201905.05
0

Amid tumultuous recent days in Southern California, Holocaust survivors share past horrors, urge education to fight hatred

by in News

By Joshua Rosen, contributing reporter

“I couldn’t ask my parents for food,” said Yetta Kane, 87, to a crowd of more than 250 people during Sunday’s Holocaust Remembrance at Alpert Jewish Community Center in Long Beach.

“I knew they didn’t have any.”

Kane — surrounded by friends, family and the descendants of other Long Beach residents who survived the Holocaust — spoke, performed music and poetry, and lit candles in remembrance of the six million Jews who died at the hands of the Nazis before and during World War II at a Yom HaShoah observance.

“I have been part of the human beings that survived hell. And people ask ‘how did she survive,’ ” said Kane. “We were on the run. We were without food, without shelter. The pain of being hungry cannot be explained. Not when you’re … hungry day in and day out.”

Holocaust survivor Yetta Kane speaks at Sunday’s services in Long Beach. Photo: Joshua Rosen

“The reason we survived,” she added, “was because my parents were wonderful, loving people.”

The service took place during a jolting recent period in Southern California that included the synagogue shooting in Poway that left a woman dead and a rabbi among the wounded, rumblings of a possible white nationalist rally in Long Beach — and the arrest of a man in a suspected plot to ignite a bomb at that event. In the end, the rally did not happen at Bluff Park, but a counter-protest did, watched closely by Long Beach police  officers.

In response to growing recent concern, officials at the Alpert Jewish Community Center worked with Long Beach police to increase security at Sunday’s services. Long Beach Police Chief Robert Luna was also among Sunday’s speakers.

Studies show hate crimes are increasing in the state and nation, including Long Beach. The number of hate groups in the United States, particularly white nationalist groups, rose in 2018 for the fourth consecutive year, according to a report released in February by the Southern Poverty Law Center, an Alabama-based civil rights watchdog group.

Other recent anti-Semitic incidents in Southern California have sparked headlines, including a social media post featuring students partying around red Solo cups arranged in a swastika formation and a video that showed youth hockey players making racially insensitive remarks.

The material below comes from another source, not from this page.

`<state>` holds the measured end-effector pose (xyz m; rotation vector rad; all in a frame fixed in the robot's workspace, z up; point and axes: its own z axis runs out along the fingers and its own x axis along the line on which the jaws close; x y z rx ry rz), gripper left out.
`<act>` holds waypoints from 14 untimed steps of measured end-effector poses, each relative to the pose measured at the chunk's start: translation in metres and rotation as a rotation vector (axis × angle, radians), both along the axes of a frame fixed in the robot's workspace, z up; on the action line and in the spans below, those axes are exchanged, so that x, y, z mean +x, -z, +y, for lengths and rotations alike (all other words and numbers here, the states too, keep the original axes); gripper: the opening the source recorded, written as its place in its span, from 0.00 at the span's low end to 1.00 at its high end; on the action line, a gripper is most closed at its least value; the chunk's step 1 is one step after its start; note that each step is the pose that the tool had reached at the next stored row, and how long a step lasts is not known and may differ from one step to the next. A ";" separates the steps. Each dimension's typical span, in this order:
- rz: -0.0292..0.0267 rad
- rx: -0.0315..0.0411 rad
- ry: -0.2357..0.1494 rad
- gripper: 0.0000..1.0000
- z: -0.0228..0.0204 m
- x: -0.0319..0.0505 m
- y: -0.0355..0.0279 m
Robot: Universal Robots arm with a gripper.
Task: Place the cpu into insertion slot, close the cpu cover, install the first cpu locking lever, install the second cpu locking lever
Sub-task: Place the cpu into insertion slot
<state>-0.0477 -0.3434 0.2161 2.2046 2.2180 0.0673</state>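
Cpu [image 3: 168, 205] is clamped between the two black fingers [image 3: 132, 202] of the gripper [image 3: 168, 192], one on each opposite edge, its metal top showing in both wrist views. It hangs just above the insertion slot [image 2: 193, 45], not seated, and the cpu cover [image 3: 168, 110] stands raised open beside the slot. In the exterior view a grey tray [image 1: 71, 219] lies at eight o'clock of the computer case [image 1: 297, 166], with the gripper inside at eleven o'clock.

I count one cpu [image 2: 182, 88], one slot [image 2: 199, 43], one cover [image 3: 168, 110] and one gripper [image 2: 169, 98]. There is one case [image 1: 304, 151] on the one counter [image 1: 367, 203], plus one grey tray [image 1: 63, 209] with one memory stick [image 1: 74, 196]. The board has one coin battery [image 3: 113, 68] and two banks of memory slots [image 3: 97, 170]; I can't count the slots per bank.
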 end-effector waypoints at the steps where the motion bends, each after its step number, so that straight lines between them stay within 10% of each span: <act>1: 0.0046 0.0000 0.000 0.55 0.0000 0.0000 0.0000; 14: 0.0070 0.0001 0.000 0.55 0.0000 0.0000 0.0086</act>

The first candle at Sunday’s services was lit by the family of Gerda Seifer, 91 and in a wheelchair, who was born in Przemysl, Poland in 1927. On Sept. 1, 1939, Nazi forces began their occupation of her home.

“I’ll speak to whoever asks me,” spoke Seifer. “I spoke to 800 kids two weeks ago in Cypress. I spoke to about 60 soldiers three days ago. To me it’s very, very important. I speak to the young people, and I give them the same message you heard today, ‘treat everyone the way you want to be treated, appreciate freedom in America.’”

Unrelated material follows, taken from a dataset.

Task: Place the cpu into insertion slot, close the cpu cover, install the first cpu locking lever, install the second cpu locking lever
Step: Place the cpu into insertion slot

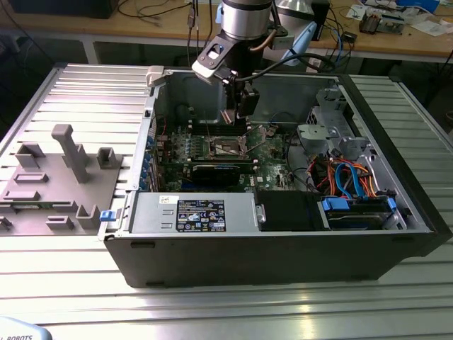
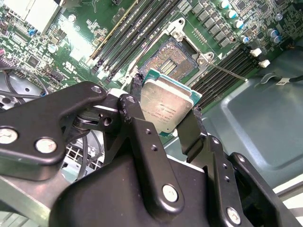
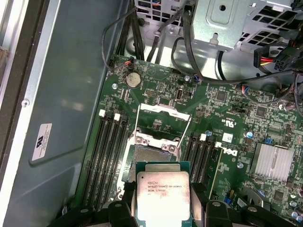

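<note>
One cpu (image 3: pixel 162 196) is clamped by its opposite edges between the two fingers of my end effector (image 2: pixel 165 103), its dull silver top showing in both wrist views. I hold it inside the open computer case (image 1: pixel 269 248), above the green motherboard (image 3: pixel 222 101) and near the insertion slot (image 3: pixel 150 158), not touching it. The slot is bare, its contact field exposed. The cpu cover (image 3: pixel 163 109) stands swung up on its hinge at the slot's edge. Black memory slots (image 3: pixel 106 156) run along both sides of the slot.

Also in the case are a silver power supply (image 1: pixel 195 212) against the front wall, a metal drive cage (image 1: pixel 322 110), and blue and orange cables (image 1: pixel 347 177).

The case rests on a ribbed metal desk (image 1: pixel 71 283). A grey fixture block (image 1: pixel 49 191) lies near the desk's edge at the exterior view's left, well apart from my arm. Behind it stands a wooden desk (image 1: pixel 396 42) strewn with cables and clutter.
</note>
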Controlling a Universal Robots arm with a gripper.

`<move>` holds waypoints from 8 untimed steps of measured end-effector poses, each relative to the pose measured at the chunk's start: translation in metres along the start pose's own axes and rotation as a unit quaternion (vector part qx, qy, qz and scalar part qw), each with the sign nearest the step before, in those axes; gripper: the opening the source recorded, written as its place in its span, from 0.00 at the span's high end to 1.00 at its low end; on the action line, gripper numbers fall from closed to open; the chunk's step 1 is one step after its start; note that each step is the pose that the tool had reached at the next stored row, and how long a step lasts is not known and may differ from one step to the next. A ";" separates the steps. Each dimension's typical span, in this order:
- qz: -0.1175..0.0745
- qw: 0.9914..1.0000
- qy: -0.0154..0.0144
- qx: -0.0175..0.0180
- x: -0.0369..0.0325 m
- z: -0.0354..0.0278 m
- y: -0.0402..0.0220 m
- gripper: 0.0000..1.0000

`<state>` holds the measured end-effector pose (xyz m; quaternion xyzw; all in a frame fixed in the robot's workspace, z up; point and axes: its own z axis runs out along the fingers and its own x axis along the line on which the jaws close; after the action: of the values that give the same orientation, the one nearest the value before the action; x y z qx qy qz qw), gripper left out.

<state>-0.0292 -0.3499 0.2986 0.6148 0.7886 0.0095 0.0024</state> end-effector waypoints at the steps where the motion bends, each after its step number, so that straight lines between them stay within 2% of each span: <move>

Kane was a child when the Nazis invaded her hometown of Myadel.

“I was 8 years old when hatred came out with its ugly head,” explained Kane. “My first introduction was when a Jewish man, walking back from temple — I still remember his name, Chaim Minkis. I was playing with a little girl in front of my house three doors away. I was young, blonde, skinny, blue eyes… As the man … walks by, the little girl, my neighbor said “Zide” in polish, which means Jew. Without a blink of his eye, (a German soldier) pulled out a revolver and shot him dead. That was my introduction to the Nazis.”

Gerda Seifer was among the speakers at Sunday’s services in Long Beach. Photo: Joshua Rosen

Those horrors were just beginning for Kane. In the days that followed, more than 30 community leaders were targeted by the Nazis. Soldiers took them out of the city on trucks to a ravine and made them dig their own graves — then shot them, she said.

Kane reflected that her granddaughter is only a year older now then she was when the Nazis arrived in her community. Kane’s family had the choice to escape to Siberia or to Uzbekistan, she said. At the time, Kane’s uncle remarked that “they couldn’t catch malaria in Siberia.”

In 1949, Kane’s family was thankfully able to escape to Los Angeles, and she settled in Long Beach with her husband, a fellow Holocaust survivor.

The survivors in attendance were adamant that education is the most vital method to fight the tide of hatred. To this end, the service included awards in a creative writing contest for middle school and high school students.

A poem submitted by student Ester Fettman aptly captured that tone:

“I’m honored to have connected with you;

Because of the pain you went through I am here;

Because you didn’t give up, I hope I never will.”

Some of Sunday’s speakers vowed to share their message with others for the rest of their lives.

“I will speak here for five hours,” said Kane. “I cannot cover the pain, the scars that I have within my soul.”